**The problem**
The entries below need to be transcribed verbatim.

==============================

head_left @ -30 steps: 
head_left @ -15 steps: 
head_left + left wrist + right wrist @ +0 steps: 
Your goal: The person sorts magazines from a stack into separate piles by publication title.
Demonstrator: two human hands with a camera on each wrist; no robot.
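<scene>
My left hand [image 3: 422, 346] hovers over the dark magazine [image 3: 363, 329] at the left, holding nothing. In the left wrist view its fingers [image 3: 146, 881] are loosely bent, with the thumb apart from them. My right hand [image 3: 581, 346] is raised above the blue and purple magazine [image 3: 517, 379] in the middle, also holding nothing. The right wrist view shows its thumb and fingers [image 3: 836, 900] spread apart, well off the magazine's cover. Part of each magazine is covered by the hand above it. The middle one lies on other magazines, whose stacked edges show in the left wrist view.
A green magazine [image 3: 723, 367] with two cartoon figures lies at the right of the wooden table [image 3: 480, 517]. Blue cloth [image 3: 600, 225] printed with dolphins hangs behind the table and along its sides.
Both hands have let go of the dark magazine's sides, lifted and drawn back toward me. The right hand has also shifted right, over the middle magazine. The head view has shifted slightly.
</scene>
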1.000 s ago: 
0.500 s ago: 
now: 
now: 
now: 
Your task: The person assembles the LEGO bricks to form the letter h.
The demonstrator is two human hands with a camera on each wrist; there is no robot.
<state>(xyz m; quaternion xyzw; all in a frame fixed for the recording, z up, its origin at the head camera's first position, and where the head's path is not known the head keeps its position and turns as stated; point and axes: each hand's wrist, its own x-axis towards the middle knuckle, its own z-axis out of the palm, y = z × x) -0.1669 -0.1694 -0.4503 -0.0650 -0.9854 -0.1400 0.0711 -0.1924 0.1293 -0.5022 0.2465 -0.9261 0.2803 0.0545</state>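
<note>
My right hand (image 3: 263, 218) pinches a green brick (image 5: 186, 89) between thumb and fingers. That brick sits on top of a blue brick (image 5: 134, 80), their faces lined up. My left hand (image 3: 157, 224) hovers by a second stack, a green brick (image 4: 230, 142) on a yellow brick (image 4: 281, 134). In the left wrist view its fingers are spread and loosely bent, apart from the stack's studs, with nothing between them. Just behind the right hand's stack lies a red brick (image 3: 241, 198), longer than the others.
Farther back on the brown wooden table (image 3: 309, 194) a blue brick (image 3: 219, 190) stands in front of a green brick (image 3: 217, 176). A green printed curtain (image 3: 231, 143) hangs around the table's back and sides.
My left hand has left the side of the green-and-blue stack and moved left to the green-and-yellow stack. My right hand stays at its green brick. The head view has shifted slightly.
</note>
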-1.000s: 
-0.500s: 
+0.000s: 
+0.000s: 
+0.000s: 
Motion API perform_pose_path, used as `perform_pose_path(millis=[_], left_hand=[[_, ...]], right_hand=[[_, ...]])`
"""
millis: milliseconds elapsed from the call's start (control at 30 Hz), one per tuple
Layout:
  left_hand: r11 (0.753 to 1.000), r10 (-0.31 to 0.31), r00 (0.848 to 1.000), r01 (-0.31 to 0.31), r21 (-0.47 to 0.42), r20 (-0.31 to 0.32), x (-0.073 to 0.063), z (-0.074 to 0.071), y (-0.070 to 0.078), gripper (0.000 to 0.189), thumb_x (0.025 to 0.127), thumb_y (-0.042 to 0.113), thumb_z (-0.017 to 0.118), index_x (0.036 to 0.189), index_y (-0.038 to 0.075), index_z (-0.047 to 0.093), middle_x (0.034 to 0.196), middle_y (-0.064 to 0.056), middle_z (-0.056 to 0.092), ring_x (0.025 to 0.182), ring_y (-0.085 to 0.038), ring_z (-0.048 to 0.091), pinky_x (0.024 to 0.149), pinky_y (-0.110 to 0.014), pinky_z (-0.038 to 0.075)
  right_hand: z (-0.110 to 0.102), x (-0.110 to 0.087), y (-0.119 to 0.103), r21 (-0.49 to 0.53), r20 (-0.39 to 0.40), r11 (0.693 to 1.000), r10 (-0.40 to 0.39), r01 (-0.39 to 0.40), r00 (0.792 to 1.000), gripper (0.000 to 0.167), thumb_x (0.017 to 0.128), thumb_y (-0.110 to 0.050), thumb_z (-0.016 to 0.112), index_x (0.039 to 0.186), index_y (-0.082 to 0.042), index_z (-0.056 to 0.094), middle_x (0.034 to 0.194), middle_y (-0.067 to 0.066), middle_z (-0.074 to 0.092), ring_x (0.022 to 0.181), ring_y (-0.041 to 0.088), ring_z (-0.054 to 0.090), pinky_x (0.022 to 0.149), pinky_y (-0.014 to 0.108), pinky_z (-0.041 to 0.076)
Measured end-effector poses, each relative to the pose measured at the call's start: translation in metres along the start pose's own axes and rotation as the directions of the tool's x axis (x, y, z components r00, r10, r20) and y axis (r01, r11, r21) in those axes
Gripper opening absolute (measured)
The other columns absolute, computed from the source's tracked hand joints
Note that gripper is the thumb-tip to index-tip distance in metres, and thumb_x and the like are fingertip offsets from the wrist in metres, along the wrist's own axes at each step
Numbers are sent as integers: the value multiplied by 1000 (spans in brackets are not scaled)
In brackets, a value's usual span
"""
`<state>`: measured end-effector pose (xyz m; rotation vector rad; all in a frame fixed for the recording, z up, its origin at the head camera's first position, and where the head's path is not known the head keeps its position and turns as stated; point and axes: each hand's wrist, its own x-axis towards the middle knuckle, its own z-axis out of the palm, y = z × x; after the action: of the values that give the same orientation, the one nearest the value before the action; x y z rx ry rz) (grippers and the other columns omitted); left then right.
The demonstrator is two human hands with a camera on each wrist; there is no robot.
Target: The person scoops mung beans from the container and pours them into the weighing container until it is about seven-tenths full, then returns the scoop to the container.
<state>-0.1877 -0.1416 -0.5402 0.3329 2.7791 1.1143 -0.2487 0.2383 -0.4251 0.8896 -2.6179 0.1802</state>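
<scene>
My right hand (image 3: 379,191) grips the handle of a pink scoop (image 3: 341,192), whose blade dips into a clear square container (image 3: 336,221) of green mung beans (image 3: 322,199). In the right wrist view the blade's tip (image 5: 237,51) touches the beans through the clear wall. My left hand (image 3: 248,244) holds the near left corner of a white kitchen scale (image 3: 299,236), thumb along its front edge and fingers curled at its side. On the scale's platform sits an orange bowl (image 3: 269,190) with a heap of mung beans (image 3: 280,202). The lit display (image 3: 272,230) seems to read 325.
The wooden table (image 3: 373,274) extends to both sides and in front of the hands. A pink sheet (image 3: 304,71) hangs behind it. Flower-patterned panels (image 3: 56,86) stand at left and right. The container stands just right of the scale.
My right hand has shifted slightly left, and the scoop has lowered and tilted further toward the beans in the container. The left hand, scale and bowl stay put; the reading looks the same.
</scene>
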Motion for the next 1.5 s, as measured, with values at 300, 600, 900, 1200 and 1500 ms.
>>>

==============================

**Answer area**
head_left @ -30 steps: 
head_left @ -15 steps: 
head_left + left wrist + right wrist @ +0 steps: 
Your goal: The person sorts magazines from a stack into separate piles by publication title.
Demonstrator: two human hands with a camera on each wrist; no robot.
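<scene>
My left hand [image 3: 422, 346] hovers over the dark magazine [image 3: 363, 329] at the left, holding nothing. In the left wrist view its fingers [image 3: 146, 881] are loosely bent, with the thumb apart from them. My right hand [image 3: 581, 346] is raised above the blue and purple magazine [image 3: 517, 379] in the middle, also holding nothing. The right wrist view shows its thumb and fingers [image 3: 836, 900] spread apart, well off the magazine's cover. Part of each magazine is covered by the hand above it. The middle one lies on other magazines, whose stacked edges show in the left wrist view.
A green magazine [image 3: 723, 367] with two cartoon figures lies at the right of the wooden table [image 3: 480, 517]. Blue cloth [image 3: 600, 225] printed with dolphins hangs behind the table and along its sides.
Both hands have let go of the dark magazine's sides, lifted and drawn back toward me. The right hand has also shifted right, over the middle magazine. The head view has shifted slightly.
</scene>
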1.000 s ago: 
0.500 s ago: 
now: 
now: 
now: 
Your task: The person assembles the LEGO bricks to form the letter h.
The demonstrator is two human hands with a camera on each wrist; there is no robot.
<state>(xyz m; quaternion xyzw; all in a frame fixed for the recording, z up, its origin at the head camera's first position, and where the head's path is not known the head keeps its position and turns as stated; point and axes: each hand's wrist, its own x-axis towards the middle knuckle, its own z-axis out of the palm, y = z × x) -0.1669 -0.1694 -0.4503 -0.0650 -0.9854 -0.1400 0.0711 -0.1924 0.1293 -0.5022 0.2465 -0.9261 0.2803 0.0545</state>
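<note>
My right hand (image 3: 263, 218) pinches a green brick (image 5: 186, 89) between thumb and fingers. That brick sits on top of a blue brick (image 5: 134, 80), their faces lined up. My left hand (image 3: 157, 224) hovers by a second stack, a green brick (image 4: 230, 142) on a yellow brick (image 4: 281, 134). In the left wrist view its fingers are spread and loosely bent, apart from the stack's studs, with nothing between them. Just behind the right hand's stack lies a red brick (image 3: 241, 198), longer than the others.
Farther back on the brown wooden table (image 3: 309, 194) a blue brick (image 3: 219, 190) stands in front of a green brick (image 3: 217, 176). A green printed curtain (image 3: 231, 143) hangs around the table's back and sides.
My left hand has left the side of the green-and-blue stack and moved left to the green-and-yellow stack. My right hand stays at its green brick. The head view has shifted slightly.
</note>
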-1.000s: 
-0.500s: 
+0.000s: 
+0.000s: 
+0.000s: 
Motion API perform_pose_path, used as `perform_pose_path(millis=[_], left_hand=[[_, ...]], right_hand=[[_, ...]])`
"""
millis: milliseconds elapsed from the call's start (control at 30 Hz), one per tuple
Layout:
  left_hand: r11 (0.753 to 1.000), r10 (-0.31 to 0.31), r00 (0.848 to 1.000), r01 (-0.31 to 0.31), r21 (-0.47 to 0.42), r20 (-0.31 to 0.32), x (-0.073 to 0.063), z (-0.074 to 0.071), y (-0.070 to 0.078), gripper (0.000 to 0.189), thumb_x (0.025 to 0.127), thumb_y (-0.042 to 0.113), thumb_z (-0.017 to 0.118), index_x (0.036 to 0.189), index_y (-0.038 to 0.075), index_z (-0.047 to 0.093), middle_x (0.034 to 0.196), middle_y (-0.064 to 0.056), middle_z (-0.056 to 0.092), ring_x (0.025 to 0.182), ring_y (-0.085 to 0.038), ring_z (-0.048 to 0.091), pinky_x (0.024 to 0.149), pinky_y (-0.110 to 0.014), pinky_z (-0.038 to 0.075)
  right_hand: z (-0.110 to 0.102), x (-0.110 to 0.087), y (-0.119 to 0.103), r21 (-0.49 to 0.53), r20 (-0.39 to 0.40), r11 (0.693 to 1.000), r10 (-0.40 to 0.39), r01 (-0.39 to 0.40), r00 (0.792 to 1.000), gripper (0.000 to 0.167), thumb_x (0.017 to 0.128), thumb_y (-0.110 to 0.050), thumb_z (-0.016 to 0.112), index_x (0.039 to 0.186), index_y (-0.082 to 0.042), index_z (-0.056 to 0.094), middle_x (0.034 to 0.194), middle_y (-0.067 to 0.066), middle_z (-0.074 to 0.092), ring_x (0.022 to 0.181), ring_y (-0.041 to 0.088), ring_z (-0.054 to 0.090), pinky_x (0.022 to 0.149), pinky_y (-0.014 to 0.108), pinky_z (-0.041 to 0.076)
Measured end-effector poses, each relative to the pose measured at the call's start: translation in metres along the start pose's own axes and rotation as the directions of the tool's x axis (x, y, z components r00, r10, r20) and y axis (r01, r11, r21) in those axes
Gripper opening absolute (measured)
The other columns absolute, computed from the source's tracked hand joints
Note that gripper is the thumb-tip to index-tip distance in metres, and thumb_x and the like are fingertip offsets from the wrist in metres, along the wrist's own axes at each step
Numbers are sent as integers: the value multiplied by 1000 (spans in brackets are not scaled)
In brackets, a value's usual span
"""
`<state>`: measured end-effector pose (xyz m; rotation vector rad; all in a frame fixed for the recording, z up, its origin at the head camera's first position, and where the head's path is not known the head keeps its position and turns as stated; point and axes: each hand's wrist, its own x-axis towards the middle knuckle, its own z-axis out of the palm, y = z × x; after the action: of the values that give the same orientation, the one nearest the value before the action; x y z rx ry rz) (grippers and the other columns omitted); left then right.
The demonstrator is two human hands with a camera on each wrist; there is no robot.
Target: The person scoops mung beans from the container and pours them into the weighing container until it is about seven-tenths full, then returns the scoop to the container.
<state>-0.1877 -0.1416 -0.5402 0.3329 2.7791 1.1143 -0.2487 0.2383 -0.4251 0.8896 -2.6179 0.1802</state>
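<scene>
My right hand (image 3: 379,191) grips the handle of a pink scoop (image 3: 341,192), whose blade dips into a clear square container (image 3: 336,221) of green mung beans (image 3: 322,199). In the right wrist view the blade's tip (image 5: 237,51) touches the beans through the clear wall. My left hand (image 3: 248,244) holds the near left corner of a white kitchen scale (image 3: 299,236), thumb along its front edge and fingers curled at its side. On the scale's platform sits an orange bowl (image 3: 269,190) with a heap of mung beans (image 3: 280,202). The lit display (image 3: 272,230) seems to read 325.
The wooden table (image 3: 373,274) extends to both sides and in front of the hands. A pink sheet (image 3: 304,71) hangs behind it. Flower-patterned panels (image 3: 56,86) stand at left and right. The container stands just right of the scale.
My right hand has shifted slightly left, and the scoop has lowered and tilted further toward the beans in the container. The left hand, scale and bowl stay put; the reading looks the same.
</scene>
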Motion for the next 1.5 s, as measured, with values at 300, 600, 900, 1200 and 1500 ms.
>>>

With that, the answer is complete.